Importante para Marília Pêra era a actuação em palco, perante um público ávido de a ver e admirar: “Todos esses eventos poderiam ser, de alguma forma divertidos, se estivéssemos de férias, se não houvesse o perigo de a voz, a memória, de a força cênica nos abandonarem irremediavelmente”.

Inteira em palco, entregava-se, noite após noite, à corporizarão da personagem, nunca a dando por adquirida: “Sou daquele tipo de atriz que passa a temporada inteira procurando a profundidade e o frescor de um texto. Nunca acho que esteja pronto, nunca faço o personagem mecânica ou tecnicamente, nunca alcancei a certeza de um trabalho acabado. Sempre estou duvidando e procurando, e isso é uma loucura”.

No bailado clássico encontrou um meio para descobrir o corpo, algo essencial ao seu ofício de actriz: “Creio que não teria conseguido realizar os personagens que interpretei na vida se não tivesse tido como fonte o ballet. Foi fundamental ter consciência do meu corpo, dos meus músculos, da minha respiração, dos meus pés, das minhas mãos”.

Representando soube sempre estar à frente do seu tempo e esse terá sido um dos seus maiores trunfos: “O grande mistério é não se deixar esmagar, competir no bom sentido, se possível sem trair ninguém, principalmente, sem perder a essência da função do intérprete que é ter uma visão à frente do seu tempo, ser criativo, interessante, revelador, contestador, oportuno, engraçado, inteligente, surpreendente, disponível, corajoso, disciplinado. Tudo isso com boa memória e boa voz!”.
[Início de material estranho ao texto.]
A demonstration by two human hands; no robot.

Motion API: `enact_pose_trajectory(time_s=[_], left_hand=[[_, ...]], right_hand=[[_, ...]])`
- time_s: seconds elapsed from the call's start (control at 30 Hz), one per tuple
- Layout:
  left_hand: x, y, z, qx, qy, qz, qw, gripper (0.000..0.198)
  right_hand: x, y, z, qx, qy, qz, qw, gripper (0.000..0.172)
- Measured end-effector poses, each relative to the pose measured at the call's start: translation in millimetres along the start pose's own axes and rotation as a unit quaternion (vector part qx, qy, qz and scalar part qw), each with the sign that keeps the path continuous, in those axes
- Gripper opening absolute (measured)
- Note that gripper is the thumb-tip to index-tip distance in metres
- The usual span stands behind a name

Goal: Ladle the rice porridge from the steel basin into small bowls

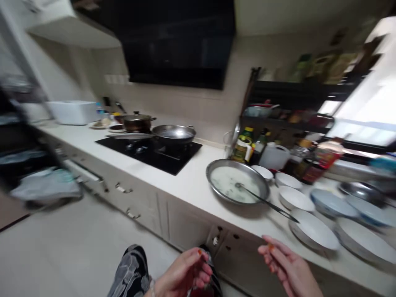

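Note:
My left hand hangs in the air in front of the lower cabinets, its fingers loosely curled with the thumb apart and nothing in it. Just off the counter's front edge, my right hand is half open, also holding nothing visible. Nearest to the right hand is a white bowl on the counter. Beyond it stands a wide metal basin of pale, milky liquid with dark green bits. A dark-handled ladle rests in the basin, its handle reaching over the rim to the white bowl.
Several white and bluish bowls crowd the counter's right side. Bottles stand behind the basin, below a dark rack. On the black cooktop sit a frying pan and a lidded pot. The picture is blurred toward its edges.

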State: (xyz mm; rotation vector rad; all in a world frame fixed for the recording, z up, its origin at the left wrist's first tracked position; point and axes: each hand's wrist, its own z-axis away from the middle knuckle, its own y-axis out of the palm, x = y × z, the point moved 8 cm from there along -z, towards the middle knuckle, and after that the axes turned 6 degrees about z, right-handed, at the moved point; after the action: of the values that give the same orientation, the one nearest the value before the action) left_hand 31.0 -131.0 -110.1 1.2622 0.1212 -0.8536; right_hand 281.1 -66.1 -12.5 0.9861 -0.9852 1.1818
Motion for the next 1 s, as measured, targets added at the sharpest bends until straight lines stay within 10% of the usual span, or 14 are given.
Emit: enact_pose_trajectory(time_s=[0.13, 0.47, 0.77, 1.0], left_hand=[[-9, 43.7, -13, 0.070, -0.027, -0.049, 0.996, 0.034], [-10, 121.4, -55, 0.165, -0.137, -0.092, 0.972, 0.033], [13, 152.8, -67, 0.167, -0.140, -0.092, 0.972, 0.038], [29, 166.8, -47, 0.160, -0.100, -0.018, 0.982, 0.046]], right_hand=[[10, -59, -15, -0.143, -0.024, -0.094, 0.985, 0.030], [31, -109, -45, -0.199, -0.010, -0.219, 0.955, 0.030], [21, -97, -1, -0.136, 0.022, -0.165, 0.977, 0.024], [1, -15, 69, 0.007, 0.043, -0.142, 0.989, 0.041]])
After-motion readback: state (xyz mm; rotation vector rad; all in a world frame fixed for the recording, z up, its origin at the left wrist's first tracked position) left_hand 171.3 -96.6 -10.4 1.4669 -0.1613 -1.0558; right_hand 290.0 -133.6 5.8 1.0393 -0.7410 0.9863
Permanentemente insatisfeita, foi através da inquietação e do trabalho que encontrou o sucesso, mesmo sabendo-o efémero: “Dedicação, disciplina e a sensação de jamais me sentir realizada, fizeram de mim o que sou. É não virar busto enquanto se é vivo. E saibamos que o sucesso é efêmero, ele mora perto do fracasso, os dois são quase a mesma coisa. Tudo depende de Deus, do universo, das leis da natureza, da força do desejo, da sorte, do amor. E da perseverança”.

Marília Pêra representou quase até ao fim, no teatro e na televisão, assim é esta profissão dos deuses, permitindo que uma pessoa envelheça exercendo-a, e não se pergunte a um artista porque persiste. É vicio que dá sentido, que dá Vida, até se voltar ao nada.

3 comentários a “Marília Pêra – O que recordo

  1. Margarida Lança

    Grande artista, descanse em paz. Só agora me apercebi que também era cantora. Ouvi-a cantar e fiquei deslumbrada com uma interpretação colossal, a seguir as referências que lhe fizeram:
    Já vi a intensidade de Piaf, a tristeza sombria de Maisa, vi a dramaticidade de Callas o lirismo de Inhana, a voz poderosa de Elizeth e Elis vertendo sangue, vi a insuperável Nana, a intensidade doce de Alaide, a interpretação e a voz trêmula de Bibi.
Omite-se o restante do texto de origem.